We sought to develop a novel fully automated robust method for quantifying protein biomarker expression, here applied to the epithelial component of high-grade serous ovarian carcinomas (HGSOC). Our approach was based only on a cohort of 25 cases of HGSOC for which three biomarkers predictive of the response observed ex vivo to the BH3 mimetic molecule ABT-737 had been validated by a pathologist (12). This is a strength, since we tried to remain as close as possible to the results obtained by the pathologist. It is also a limitation, since variations are known to occur between two interpretations of a unique histological slice by the same pathologist and by two or more pathologists (7–9).

We calibrated our algorithms using stereology performed by two experts to detect both immunohistochemical staining and epithelial/stromal compartments, as recommended as a quality check (24). Analyses of this calibration processes showed a good correlation between the experts for both epithelium and immunostaining detection. Furthermore, there was a good correlation between the experts and IP, after excluding discordant results between them. This calibration process was essential, since it allowed the efficient detection of both epithelium and immunostained areas. Immunostaining was then quantified by using transmittance computing within hexagon grids. The GMM was then used to reproducibly establish low, medium, or high thresholds within each hexagon.

By comparing the classification obtained with these thresholds to the classification established by the pathologist, we observed four, eight, and seven discordant results in 25 cases for Bim, Mcl-1, and P-ERK, respectively.

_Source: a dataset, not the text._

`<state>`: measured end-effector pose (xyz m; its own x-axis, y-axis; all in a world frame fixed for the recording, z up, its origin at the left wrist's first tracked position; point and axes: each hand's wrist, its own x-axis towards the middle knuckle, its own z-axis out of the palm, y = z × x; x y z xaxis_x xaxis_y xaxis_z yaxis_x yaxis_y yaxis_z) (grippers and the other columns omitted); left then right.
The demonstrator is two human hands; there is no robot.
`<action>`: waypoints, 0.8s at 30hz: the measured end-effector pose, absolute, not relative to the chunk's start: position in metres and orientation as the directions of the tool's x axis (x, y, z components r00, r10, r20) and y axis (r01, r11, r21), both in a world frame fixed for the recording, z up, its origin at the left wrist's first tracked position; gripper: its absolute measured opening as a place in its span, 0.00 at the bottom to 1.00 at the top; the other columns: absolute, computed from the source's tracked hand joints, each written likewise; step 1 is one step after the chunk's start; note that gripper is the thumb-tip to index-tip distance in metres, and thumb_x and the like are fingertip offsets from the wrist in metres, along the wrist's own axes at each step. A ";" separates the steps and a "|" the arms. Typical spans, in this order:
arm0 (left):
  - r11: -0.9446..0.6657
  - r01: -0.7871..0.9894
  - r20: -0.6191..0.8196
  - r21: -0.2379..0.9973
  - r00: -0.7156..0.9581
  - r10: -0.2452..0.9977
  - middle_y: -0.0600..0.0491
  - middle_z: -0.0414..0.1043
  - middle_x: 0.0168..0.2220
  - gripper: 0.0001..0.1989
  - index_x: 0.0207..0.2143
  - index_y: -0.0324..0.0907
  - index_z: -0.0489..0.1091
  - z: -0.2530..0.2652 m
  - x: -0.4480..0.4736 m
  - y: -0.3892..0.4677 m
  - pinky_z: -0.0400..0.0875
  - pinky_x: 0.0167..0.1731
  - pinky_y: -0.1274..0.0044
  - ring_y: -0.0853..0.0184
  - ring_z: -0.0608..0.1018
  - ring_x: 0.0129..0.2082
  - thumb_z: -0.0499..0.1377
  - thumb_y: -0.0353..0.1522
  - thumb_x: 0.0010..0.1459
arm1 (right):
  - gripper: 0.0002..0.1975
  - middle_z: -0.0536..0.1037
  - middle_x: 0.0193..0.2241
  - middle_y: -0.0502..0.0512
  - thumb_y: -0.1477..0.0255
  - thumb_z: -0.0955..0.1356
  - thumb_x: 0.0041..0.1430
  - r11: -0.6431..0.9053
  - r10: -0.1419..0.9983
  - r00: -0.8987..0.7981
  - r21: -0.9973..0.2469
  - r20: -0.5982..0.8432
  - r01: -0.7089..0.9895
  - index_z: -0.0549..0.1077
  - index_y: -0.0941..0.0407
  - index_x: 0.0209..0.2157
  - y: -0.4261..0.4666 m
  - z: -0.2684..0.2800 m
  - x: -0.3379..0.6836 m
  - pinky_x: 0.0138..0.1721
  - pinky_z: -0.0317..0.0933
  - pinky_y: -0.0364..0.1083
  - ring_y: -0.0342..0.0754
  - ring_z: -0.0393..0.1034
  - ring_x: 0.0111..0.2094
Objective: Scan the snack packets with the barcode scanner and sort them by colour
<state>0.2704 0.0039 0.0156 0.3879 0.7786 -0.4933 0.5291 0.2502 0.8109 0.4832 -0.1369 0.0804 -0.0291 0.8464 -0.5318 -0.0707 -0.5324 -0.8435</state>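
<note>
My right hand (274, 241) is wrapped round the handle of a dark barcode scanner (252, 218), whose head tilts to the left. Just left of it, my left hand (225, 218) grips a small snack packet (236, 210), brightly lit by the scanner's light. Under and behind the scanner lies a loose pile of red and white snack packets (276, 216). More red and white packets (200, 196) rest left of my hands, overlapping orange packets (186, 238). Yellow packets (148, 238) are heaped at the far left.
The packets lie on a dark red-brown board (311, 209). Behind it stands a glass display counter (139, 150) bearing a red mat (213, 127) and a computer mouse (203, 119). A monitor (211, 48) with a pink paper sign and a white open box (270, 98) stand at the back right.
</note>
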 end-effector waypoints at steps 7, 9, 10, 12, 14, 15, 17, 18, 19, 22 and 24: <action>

With the GMM, we used histograms pooling all the hexagons from all the cases. Interestingly, the values of most of the hexagons in discordant cases were close to the thresholds, explaining why the class could be easily construed as discordant in these cases with the one defined by the pathologist. IP could thus allow variations in interpretation due to subjectivity to be avoided.

Other parameters could also explain these discrepancies. For instance, Mcl-1 expression is difficult to appreciate, particularly because its localization can vary from one case to another. Mcl-1 can be expressed in the cytosol, in the nucleus, or both, as observed in our study and by other groups (25). Whereas IP considers both types of staining, pathologists mainly evaluate cytosolic staining, so this could generate discrepancies.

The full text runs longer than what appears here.